:: TASK ITEM ::
Extract, without alteration, each line from the start of the listing to the line bearing "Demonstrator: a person".

:: PROVIDED DATA ::
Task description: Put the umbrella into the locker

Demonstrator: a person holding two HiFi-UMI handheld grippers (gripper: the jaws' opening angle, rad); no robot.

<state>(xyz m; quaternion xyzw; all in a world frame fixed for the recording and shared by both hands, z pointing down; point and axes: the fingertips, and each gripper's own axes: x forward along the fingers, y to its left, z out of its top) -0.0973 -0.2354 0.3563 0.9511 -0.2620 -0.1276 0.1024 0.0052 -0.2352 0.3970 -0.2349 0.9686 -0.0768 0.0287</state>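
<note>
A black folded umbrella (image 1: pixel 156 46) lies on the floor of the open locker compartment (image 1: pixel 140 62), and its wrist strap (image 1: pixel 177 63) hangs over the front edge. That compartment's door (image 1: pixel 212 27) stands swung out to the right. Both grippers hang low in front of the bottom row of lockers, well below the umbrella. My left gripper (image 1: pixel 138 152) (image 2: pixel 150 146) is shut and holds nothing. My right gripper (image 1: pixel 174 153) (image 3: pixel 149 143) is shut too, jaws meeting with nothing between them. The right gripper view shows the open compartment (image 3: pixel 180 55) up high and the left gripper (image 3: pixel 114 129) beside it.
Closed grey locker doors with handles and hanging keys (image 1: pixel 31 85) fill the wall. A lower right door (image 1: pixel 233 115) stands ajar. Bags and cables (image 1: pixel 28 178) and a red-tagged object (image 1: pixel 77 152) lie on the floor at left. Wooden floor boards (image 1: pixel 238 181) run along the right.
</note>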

:: RESULT OF THIS TASK ::
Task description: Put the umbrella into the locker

Demonstrator: a person holding two HiFi-UMI handheld grippers (gripper: the jaws' opening angle, rad); no robot.

This brings the exercise to completion.